Many South Ossetians feel they are unnaturally separated from the Ossetians across the border in the Russian republic of North Ossetia and would like to see independence as a way to unite with Russia.

What are Russia’s ties to the separatists?

Russia has a contingent of peacekeepers in the disputed areas of Georgia. Georgia claims that the peacekeepers actually favor the separatist governments. As Georgia has moved closer to the West, seeking membership in NATO, Russia has countered with a number of moves which have tightened the ties between Russia and South Ossetia/Abkhazia.

Where does the international community stand on the issue?

No country or organization (OSCE, U.N., NATO, SCO) has recognized the sovereignty of South Ossetia. But we are seeing Russia and Georgia try to put forward two different narratives to the international community. Georgia, which is angling for eventual NATO membership, would like to paint this as internal Georgian affair that Russia is interfering in. Russia, on the other hand, claims it is protecting its own legally-stationed peacekeepers and its fellow citizens.

What are the risks of a wider regional conflict?

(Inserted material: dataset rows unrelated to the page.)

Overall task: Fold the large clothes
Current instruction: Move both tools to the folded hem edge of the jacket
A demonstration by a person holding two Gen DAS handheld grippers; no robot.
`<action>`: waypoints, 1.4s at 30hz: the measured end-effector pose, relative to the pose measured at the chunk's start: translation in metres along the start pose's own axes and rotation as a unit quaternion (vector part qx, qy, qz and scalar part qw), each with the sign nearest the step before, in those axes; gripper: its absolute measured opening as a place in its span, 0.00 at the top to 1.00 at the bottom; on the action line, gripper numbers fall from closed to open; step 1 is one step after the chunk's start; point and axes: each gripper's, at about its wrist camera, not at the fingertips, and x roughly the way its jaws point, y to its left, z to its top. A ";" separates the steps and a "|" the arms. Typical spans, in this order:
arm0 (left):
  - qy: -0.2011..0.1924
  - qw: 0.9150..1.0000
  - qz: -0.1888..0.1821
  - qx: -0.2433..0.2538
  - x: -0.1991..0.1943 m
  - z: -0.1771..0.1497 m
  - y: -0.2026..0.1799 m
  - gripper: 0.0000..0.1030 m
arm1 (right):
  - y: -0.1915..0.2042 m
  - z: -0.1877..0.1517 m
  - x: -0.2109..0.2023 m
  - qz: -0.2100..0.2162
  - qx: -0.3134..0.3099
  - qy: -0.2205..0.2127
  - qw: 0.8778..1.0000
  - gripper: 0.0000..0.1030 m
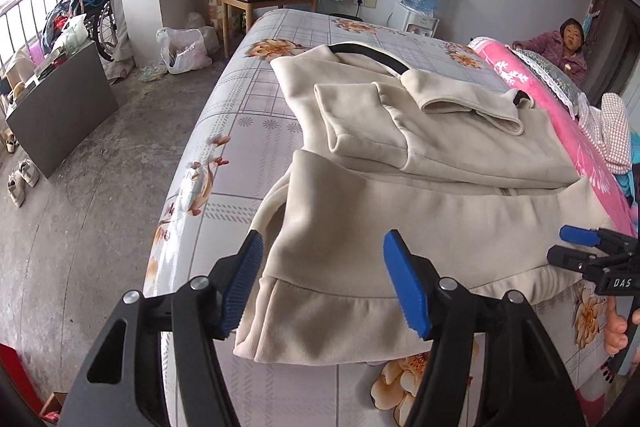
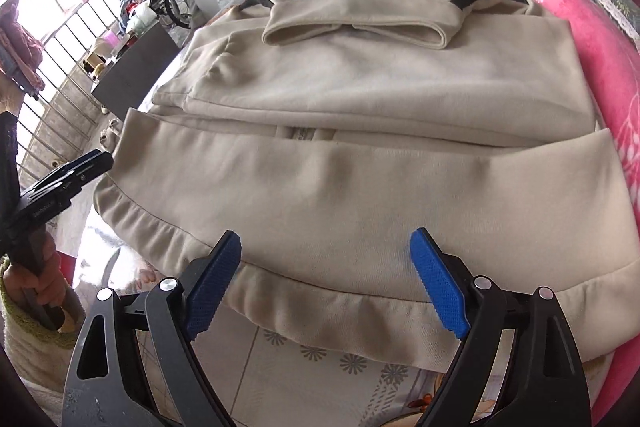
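The bed with the grey checked, orange-flowered sheet [image 1: 256,131] fills the ground ahead of both pairs of fingers, and on it lies the large beige fleece sweatshirt with a black neck band [image 2: 360,163], its sleeves already laid inward across the chest and its ribbed hem [image 2: 320,303] nearest the fingers, reaching to the bed's near edge. Judging by that layout, the side folds are done and the step in hand is the bottom-up fold: the hem has to be pinched at two spots and carried away from the fingers, over the folded sleeves towards the collar. For that each gripper would need to drop onto the hem, close on all layers of it, and lift evenly so the cloth does not skew. The left gripper [image 1: 324,283] hovers over the hem's left corner, jaws spread wide and holding nothing, the cloth showing between its blue pads [image 1: 242,283]. The right gripper [image 2: 326,285] sits over the hem's middle-right stretch, likewise released and empty, with the hem band running between its fingers. A rolled pink blanket [image 2: 600,39] lies beyond the right fingers.
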 end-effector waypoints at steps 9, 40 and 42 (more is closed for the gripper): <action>0.022 0.998 -0.029 -0.050 0.025 0.002 0.017 0.58 | 0.001 -0.008 0.001 -0.012 -0.013 -0.017 1.000 0.20; 0.057 0.997 0.056 0.025 0.052 0.019 -0.017 0.63 | 0.003 -0.008 0.001 -0.014 -0.023 -0.020 0.999 0.19; 0.057 0.996 0.063 0.028 0.053 0.019 -0.018 0.63 | 0.002 -0.008 0.002 -0.014 -0.023 -0.019 0.999 0.19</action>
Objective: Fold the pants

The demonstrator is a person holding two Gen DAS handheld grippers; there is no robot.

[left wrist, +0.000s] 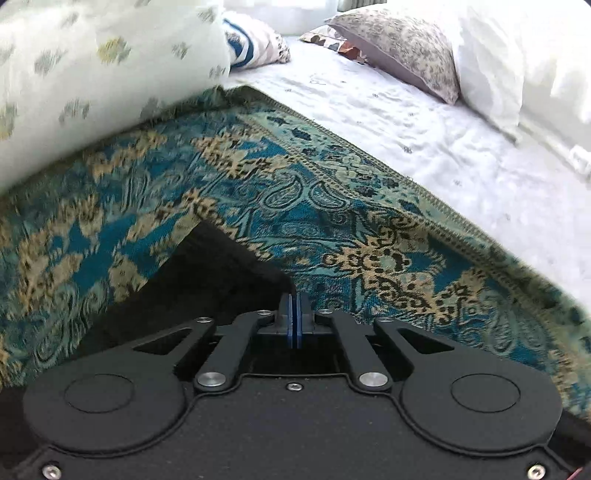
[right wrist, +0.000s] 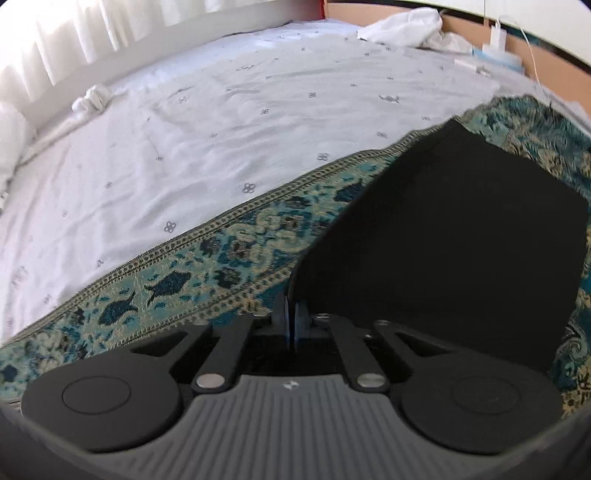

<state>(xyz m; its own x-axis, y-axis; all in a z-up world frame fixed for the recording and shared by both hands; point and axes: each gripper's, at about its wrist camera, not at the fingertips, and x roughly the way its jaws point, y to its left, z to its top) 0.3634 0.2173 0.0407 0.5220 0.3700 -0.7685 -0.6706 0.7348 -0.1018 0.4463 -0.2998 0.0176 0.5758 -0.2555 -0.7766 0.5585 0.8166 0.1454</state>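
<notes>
The black pants (right wrist: pixel 461 236) lie on a teal patterned rug (right wrist: pixel 207 266) spread on the bed. My right gripper (right wrist: pixel 291 306) is shut on the pants' near left edge, and the dark cloth runs away to the right. My left gripper (left wrist: pixel 295 299) is shut on a corner of the black pants (left wrist: pixel 207 280), which spread to the left below it over the same rug (left wrist: pixel 332 206). The blue pads are pressed together in both views.
A white sheet (left wrist: pixel 424 122) covers the bed beyond the rug. A large pale pillow (left wrist: pixel 92 74) lies at the left, and patterned pillows (left wrist: pixel 402 48) and a white pillow (left wrist: pixel 517 59) lie behind. White cloth (right wrist: pixel 402 26) and a headboard (right wrist: pixel 535 51) are at the far right.
</notes>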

The risks here are great. With casualties to Russia’s peacekeeping force and attacks on Georgian territory beyond the conflict zone, we are already seeing the potential for this to spin into a larger, Russian-Georgian conflict. In addition, many of Russia’s unstable Caucus regions — Chechnya, Ingushetia, Dagestan — are nearby and could see a spillover of violence into their regional conflicts.